- Task statement -
In the listing below, find the line containing "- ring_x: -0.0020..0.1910" and the line containing "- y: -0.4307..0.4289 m". Repeat exactly those two lines and every line between them.
*** Block opens ***
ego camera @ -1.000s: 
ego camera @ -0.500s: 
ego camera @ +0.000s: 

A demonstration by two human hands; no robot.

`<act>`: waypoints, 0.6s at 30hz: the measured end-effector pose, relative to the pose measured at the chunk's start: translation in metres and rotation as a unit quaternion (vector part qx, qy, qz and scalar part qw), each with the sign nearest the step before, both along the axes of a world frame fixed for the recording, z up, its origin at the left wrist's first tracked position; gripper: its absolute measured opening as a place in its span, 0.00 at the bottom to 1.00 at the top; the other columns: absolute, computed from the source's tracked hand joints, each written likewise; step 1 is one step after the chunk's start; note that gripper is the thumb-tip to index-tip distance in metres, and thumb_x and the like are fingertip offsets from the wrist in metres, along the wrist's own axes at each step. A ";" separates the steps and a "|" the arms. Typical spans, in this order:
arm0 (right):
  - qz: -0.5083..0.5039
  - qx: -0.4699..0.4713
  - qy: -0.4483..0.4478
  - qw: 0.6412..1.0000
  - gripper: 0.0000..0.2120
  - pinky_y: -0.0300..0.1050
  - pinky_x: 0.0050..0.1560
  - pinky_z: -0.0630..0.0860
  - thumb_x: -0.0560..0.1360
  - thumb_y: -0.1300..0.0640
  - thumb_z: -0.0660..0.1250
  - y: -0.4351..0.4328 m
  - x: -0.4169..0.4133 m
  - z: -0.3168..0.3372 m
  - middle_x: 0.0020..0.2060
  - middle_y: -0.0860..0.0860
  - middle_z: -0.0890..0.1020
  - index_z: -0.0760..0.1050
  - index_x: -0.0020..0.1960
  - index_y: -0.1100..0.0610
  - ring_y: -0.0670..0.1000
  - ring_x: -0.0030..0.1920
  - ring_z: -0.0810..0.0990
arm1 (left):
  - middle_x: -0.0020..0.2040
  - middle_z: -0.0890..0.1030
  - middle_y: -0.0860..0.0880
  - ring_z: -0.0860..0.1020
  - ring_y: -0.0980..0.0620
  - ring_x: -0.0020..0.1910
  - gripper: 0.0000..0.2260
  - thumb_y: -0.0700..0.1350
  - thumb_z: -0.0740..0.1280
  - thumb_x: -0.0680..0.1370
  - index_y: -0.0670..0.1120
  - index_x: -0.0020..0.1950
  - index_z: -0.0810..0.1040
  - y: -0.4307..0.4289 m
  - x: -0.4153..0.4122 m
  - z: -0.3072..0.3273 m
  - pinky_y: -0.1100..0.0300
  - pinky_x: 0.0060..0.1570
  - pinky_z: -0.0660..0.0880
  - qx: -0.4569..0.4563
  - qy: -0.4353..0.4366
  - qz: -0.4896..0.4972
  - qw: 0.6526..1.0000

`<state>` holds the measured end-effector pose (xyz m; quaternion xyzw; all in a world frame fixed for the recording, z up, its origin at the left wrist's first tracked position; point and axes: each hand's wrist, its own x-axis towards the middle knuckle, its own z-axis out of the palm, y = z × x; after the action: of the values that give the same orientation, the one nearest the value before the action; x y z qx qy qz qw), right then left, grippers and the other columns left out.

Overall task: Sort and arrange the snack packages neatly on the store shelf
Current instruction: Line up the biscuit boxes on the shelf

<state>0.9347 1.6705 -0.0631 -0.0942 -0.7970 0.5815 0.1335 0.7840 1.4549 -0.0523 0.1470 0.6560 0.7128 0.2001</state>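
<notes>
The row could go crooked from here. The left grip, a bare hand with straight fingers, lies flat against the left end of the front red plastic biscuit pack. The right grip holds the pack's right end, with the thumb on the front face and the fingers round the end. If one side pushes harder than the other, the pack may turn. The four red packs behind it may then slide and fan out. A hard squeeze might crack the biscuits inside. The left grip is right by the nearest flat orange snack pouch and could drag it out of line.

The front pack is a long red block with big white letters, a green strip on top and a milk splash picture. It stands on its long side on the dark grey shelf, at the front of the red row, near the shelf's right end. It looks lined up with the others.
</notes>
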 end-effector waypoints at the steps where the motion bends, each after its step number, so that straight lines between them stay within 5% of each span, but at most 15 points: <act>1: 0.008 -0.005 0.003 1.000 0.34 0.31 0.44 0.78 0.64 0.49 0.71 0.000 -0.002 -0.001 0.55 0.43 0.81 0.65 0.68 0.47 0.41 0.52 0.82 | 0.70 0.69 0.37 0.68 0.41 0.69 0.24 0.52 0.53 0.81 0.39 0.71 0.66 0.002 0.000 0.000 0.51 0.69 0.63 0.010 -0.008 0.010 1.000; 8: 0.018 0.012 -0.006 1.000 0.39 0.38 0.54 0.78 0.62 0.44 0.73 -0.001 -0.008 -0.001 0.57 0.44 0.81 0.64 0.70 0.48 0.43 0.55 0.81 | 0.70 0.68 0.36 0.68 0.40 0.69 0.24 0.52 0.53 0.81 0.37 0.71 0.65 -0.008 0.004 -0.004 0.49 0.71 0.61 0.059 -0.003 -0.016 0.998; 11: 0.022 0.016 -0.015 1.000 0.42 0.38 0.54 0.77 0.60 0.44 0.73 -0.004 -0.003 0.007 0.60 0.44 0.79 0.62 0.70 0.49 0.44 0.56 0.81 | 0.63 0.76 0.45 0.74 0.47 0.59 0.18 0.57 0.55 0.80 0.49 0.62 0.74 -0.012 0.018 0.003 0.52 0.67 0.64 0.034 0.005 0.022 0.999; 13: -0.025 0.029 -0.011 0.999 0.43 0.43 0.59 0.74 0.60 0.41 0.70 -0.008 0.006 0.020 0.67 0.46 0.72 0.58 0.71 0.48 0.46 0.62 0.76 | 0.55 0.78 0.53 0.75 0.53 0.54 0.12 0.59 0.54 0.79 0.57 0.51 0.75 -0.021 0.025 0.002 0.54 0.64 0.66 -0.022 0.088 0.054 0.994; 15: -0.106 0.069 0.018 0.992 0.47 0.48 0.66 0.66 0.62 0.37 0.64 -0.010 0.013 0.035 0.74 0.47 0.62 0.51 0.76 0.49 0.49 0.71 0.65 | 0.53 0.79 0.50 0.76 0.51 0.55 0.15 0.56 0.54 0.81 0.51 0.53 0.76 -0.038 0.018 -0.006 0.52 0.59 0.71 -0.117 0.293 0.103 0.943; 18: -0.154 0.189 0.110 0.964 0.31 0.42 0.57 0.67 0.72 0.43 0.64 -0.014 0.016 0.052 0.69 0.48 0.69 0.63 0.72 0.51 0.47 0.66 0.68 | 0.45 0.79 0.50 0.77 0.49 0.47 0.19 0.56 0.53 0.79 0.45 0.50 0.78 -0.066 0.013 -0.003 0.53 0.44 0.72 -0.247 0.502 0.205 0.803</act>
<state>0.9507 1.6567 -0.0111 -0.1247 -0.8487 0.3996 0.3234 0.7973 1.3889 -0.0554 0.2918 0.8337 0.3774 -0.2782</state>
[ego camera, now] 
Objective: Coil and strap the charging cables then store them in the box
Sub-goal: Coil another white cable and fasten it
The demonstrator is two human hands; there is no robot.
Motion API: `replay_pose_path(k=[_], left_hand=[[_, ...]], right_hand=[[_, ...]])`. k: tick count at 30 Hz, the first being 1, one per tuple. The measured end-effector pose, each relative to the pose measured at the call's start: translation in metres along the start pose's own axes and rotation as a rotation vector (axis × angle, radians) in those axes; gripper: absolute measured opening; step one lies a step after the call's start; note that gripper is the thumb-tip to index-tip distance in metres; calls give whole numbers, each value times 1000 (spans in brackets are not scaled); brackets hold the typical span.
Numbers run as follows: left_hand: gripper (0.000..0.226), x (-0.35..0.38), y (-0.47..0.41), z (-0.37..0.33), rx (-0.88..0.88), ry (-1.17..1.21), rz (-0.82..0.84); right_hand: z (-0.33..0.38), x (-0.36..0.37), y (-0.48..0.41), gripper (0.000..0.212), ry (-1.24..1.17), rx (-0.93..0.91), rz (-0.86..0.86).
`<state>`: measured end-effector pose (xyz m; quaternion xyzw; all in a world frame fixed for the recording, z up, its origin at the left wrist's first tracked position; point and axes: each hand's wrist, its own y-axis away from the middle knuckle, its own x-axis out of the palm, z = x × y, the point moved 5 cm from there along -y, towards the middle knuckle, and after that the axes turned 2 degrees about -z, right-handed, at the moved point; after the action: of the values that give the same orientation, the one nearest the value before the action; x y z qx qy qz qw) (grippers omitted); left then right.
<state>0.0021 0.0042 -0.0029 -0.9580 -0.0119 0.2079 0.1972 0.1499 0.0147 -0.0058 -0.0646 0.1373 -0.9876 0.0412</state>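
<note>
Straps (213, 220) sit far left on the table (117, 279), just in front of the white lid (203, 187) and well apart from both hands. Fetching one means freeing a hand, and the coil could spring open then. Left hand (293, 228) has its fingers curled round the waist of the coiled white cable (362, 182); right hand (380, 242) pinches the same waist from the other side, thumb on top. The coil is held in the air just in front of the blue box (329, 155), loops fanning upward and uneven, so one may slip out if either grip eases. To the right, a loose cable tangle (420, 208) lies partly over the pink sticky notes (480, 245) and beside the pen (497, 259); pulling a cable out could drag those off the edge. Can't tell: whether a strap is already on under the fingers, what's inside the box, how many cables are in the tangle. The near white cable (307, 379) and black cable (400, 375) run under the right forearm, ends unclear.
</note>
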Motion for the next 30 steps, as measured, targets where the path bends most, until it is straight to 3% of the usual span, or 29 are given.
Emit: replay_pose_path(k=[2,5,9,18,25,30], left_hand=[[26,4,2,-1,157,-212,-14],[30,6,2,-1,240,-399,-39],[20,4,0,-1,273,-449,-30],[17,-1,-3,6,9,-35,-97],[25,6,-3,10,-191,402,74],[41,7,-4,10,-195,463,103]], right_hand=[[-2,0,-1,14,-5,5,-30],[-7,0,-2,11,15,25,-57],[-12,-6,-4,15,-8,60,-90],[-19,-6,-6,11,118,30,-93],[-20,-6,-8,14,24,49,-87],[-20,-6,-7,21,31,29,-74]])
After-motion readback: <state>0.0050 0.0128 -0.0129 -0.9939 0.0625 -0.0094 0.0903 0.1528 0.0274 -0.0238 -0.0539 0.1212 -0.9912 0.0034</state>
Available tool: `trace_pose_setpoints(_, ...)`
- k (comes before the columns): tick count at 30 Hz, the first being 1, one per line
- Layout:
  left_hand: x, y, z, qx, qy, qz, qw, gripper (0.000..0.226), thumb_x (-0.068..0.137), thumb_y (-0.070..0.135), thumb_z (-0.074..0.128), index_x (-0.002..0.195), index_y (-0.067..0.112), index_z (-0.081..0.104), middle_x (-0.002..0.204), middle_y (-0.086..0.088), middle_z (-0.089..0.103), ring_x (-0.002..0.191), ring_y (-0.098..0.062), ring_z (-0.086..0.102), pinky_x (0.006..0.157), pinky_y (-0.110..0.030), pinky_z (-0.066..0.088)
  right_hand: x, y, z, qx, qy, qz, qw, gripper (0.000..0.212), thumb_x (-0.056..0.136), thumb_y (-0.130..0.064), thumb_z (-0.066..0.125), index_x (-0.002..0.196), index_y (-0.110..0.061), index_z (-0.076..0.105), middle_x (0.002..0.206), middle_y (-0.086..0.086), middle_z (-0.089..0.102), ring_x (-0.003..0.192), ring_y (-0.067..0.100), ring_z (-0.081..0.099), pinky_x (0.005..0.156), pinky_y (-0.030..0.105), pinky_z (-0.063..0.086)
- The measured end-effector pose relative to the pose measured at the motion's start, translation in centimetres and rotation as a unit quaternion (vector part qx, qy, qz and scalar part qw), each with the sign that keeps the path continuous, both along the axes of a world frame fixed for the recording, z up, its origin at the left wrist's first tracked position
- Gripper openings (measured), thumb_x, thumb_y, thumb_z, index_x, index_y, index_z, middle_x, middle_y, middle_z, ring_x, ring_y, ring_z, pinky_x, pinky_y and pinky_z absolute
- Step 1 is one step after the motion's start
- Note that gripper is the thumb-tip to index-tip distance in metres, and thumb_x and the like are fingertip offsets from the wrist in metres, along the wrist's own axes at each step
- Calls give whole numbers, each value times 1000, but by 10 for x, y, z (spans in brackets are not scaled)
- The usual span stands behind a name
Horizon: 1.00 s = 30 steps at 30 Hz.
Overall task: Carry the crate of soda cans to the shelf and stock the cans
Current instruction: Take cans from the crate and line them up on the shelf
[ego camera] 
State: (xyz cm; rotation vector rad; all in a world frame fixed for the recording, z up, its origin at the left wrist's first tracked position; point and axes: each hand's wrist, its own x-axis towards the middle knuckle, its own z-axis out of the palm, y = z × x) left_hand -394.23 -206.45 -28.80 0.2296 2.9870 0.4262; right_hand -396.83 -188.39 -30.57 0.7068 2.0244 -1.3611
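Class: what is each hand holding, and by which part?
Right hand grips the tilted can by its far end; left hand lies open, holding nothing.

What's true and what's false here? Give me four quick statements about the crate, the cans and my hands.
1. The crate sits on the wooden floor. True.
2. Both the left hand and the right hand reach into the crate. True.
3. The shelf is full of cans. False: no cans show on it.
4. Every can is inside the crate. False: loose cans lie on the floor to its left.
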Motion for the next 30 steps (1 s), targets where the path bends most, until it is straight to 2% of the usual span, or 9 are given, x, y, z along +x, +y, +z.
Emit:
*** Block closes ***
- Response -
  - ring_x: -0.0020..0.1910
  - gripper: 0.0000..0.2260
  - thumb_y: -0.0700..0.1350
  - thumb_z: -0.0740..0.1280
  - thumb_x: -0.0680..0.1370
  - index_y: -0.0670..0.1120
  - index_x: -0.0020..0.1950
  - index_z: -0.0810..0.1040
  - y: -0.4307..0.4289 m

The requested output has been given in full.